Joe McKendrick| Zdnet

That’s the prediction from Gartner analyst Alexa Bona, who chides the current state of contracts, which all too often “have ambiguous terms regarding the maintenance of data confidentiality, data integrity and recovery after a data loss incident.”

Bona outlines three options enterprise cloud buyers need to exercise every time they cut a cloud agreement:

Bring in third-party verification. SaaS contracts should “allow for an annual security audit and certification by a third party, with an option to terminate the agreement in the event of a security breach if the provider fails on any material measure,” Bona advises.

Insist on standardized assessments. “Ask a provider to respond to the findings of assessment tools,” says Bona. “The Cloud Security Alliance (CSA), for example, has a Cloud Controls Matrix in the form of a spreadsheet containing control objectives deemed by participants in the CSA to be important for cloud computing.”

Include adequate service levels for security and recovery, including recovery time objectives, recovery point objectives, and data integrity measures. “Whatever term is used to describe the specifics of the service-level agreement, IT procurement professionals expecting their data to be protected from attack, or to be restorable in case of an incident, must ensure their providers are contractually obligated to meet those expectations,” says Bona.

Along with Gartner’s recommendations, there are other pro-active steps cloud consumers can take to ensure that their vendors fulfill their roles as partners:

Get involved with a user group or advisory committee associated with the vendor. This helps provide clout, as well as build personal relationships with managers on the vendor side.

Maintain relationships with mutiple providers, including the option of going back to your own data center. Nothing delivers more favorable terms in business than competition.

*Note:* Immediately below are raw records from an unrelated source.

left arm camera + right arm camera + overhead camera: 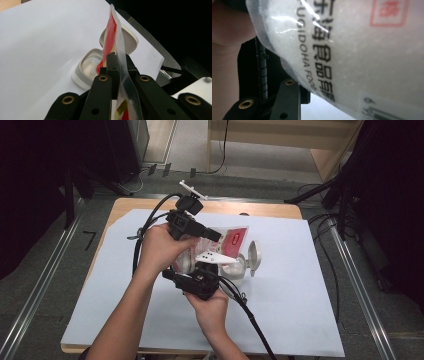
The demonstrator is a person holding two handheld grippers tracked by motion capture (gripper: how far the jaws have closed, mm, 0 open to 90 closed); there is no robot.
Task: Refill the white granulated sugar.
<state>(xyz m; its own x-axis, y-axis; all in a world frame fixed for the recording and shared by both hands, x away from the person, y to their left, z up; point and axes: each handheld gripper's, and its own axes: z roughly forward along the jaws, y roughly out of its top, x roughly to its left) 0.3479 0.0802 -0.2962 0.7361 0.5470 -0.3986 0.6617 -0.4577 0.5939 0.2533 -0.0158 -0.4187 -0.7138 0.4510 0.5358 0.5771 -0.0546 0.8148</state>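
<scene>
With your left gripper (117, 67) jaws clamped on the bag's (113, 37) top edge and your right gripper (212, 265) jaws gripping its body, it hangs at nine o'clock of the open container (245, 262), so tipping crooked spills granules onto the table (300, 310).

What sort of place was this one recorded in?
Probably a lab recording station, not a home: a small table under a white sheet, metal floor rails, dark curtains and loose cables.
</scene>
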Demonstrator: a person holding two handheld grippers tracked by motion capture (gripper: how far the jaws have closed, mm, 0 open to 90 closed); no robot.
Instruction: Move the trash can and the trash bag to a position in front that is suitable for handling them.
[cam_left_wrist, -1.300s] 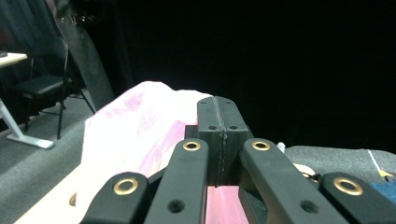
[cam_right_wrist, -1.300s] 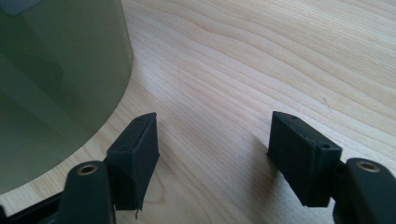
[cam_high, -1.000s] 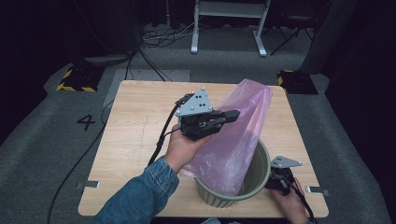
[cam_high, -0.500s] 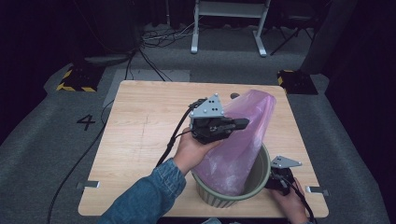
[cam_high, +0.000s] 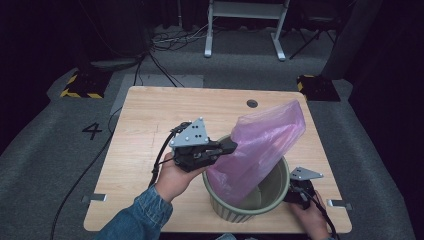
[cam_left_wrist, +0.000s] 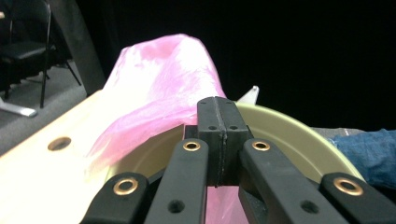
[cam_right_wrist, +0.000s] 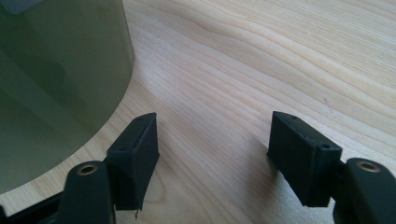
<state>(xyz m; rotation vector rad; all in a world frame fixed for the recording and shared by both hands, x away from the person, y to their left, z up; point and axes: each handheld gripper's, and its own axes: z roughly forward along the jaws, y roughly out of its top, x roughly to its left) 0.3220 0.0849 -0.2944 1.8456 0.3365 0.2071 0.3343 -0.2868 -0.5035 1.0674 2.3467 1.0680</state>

More food for thought: in an issue of Stanford Technology Law Review earlier this year, researchers affiliated with the QMUL Cloud Legal Project at the University of London reported on conversations with cloud providers and consumers, identifying the major points of discussion — or contention — that have been coming up in negotiations for cloud engagements.

Major areas of disagreement include the following, as outlioned in the article:

  • Who’s liable for damages from interruptions in service? (Cloud providers won’t accept liability for issues.) ,
  • Number of perfromance indicators within service level agreements. (The more you pay, the more you get. Smaller customers tend to get 5-10 key performance metrics.)
  • Data availability and data loss. (Many cloud porviders won’t assume liability for data loss.)
  • Physical location of data. (A big issue for European enterprises, since data must reside with the bounds of the EU. However, many providers are opaque about the whereabouts of data centers.)
  • Vendor lock-in. (Vendors try to get long-term contracts, with onerous automatic renewal policies. But at the same time, that won’t stop vendors from changing their service terms)
  • Compliance data, return of data upon contract termination. (Vendors won’t provide this voluntarily.)
  • Intellectual property rights. (Right now, a very murky area. What happens when cloud providers make changes to data and applications?)